What the task requires:
The data below is to be transcribed word for word; pictures are to be excluded.

Dataset section:
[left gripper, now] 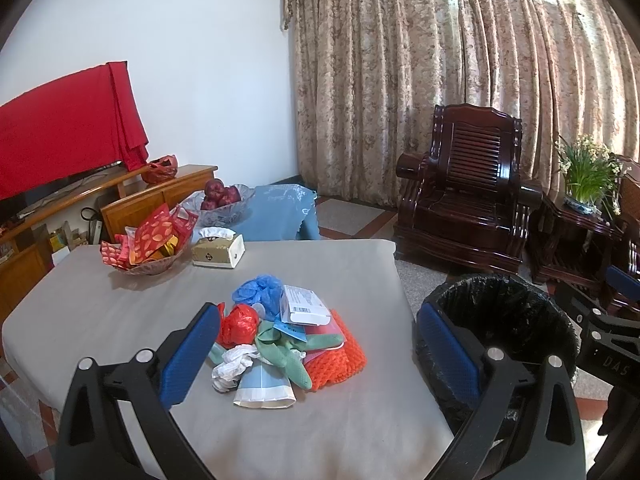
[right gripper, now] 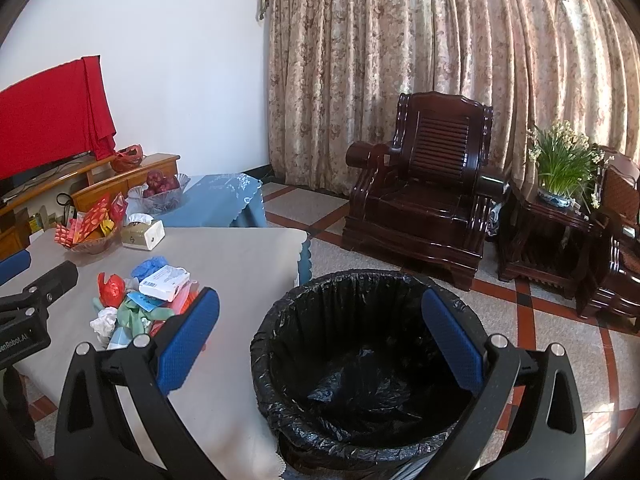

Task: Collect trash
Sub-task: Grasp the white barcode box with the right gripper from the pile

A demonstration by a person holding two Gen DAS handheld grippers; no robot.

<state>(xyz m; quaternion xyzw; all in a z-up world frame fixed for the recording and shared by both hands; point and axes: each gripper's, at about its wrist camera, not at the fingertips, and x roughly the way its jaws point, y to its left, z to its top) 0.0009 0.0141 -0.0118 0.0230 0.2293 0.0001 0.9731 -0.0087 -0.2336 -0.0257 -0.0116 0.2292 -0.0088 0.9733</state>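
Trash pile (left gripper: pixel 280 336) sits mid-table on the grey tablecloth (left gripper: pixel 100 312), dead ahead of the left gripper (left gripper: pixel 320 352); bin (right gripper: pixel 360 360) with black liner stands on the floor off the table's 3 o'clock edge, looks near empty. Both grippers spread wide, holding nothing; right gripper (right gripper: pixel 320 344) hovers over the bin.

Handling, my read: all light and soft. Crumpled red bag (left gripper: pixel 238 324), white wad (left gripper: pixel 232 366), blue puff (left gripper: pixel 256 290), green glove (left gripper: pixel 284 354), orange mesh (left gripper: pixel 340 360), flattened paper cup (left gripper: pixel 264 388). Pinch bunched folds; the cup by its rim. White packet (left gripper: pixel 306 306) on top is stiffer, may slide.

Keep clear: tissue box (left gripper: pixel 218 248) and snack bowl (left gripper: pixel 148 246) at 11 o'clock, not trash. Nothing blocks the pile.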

Solution to this exercise:
[left gripper, now] 
[right gripper, now] 

Task: Collect trash
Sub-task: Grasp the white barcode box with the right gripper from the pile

A demonstration by a person holding two Gen DAS handheld grippers; no robot.

<state>(xyz m; quaternion xyzw; all in a z-up world frame fixed for the recording and shared by both hands; point and axes: each gripper's, at about its wrist camera, not at the fingertips, and x roughly the way its jaws point, y to its left, z to its top) 0.0009 0.0141 -0.0118 0.0230 0.2293 0.0001 0.9731 -0.0087 -0.2336 -0.0257 -0.0116 0.2292 -0.0088 0.9733</state>
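Trash pile (left gripper: pixel 280 336) sits mid-table on the grey tablecloth (left gripper: pixel 100 312), dead ahead of the left gripper (left gripper: pixel 320 352); bin (right gripper: pixel 360 360) with black liner stands on the floor off the table's 3 o'clock edge, looks near empty. Both grippers spread wide, holding nothing; right gripper (right gripper: pixel 320 344) hovers over the bin.

Handling, my read: all light and soft. Crumpled red bag (left gripper: pixel 238 324), white wad (left gripper: pixel 232 366), blue puff (left gripper: pixel 256 290), green glove (left gripper: pixel 284 354), orange mesh (left gripper: pixel 340 360), flattened paper cup (left gripper: pixel 264 388). Pinch bunched folds; the cup by its rim. White packet (left gripper: pixel 306 306) on top is stiffer, may slide.

Keep clear: tissue box (left gripper: pixel 218 248) and snack bowl (left gripper: pixel 148 246) at 11 o'clock, not trash. Nothing blocks the pile.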

The response to the exercise is complete.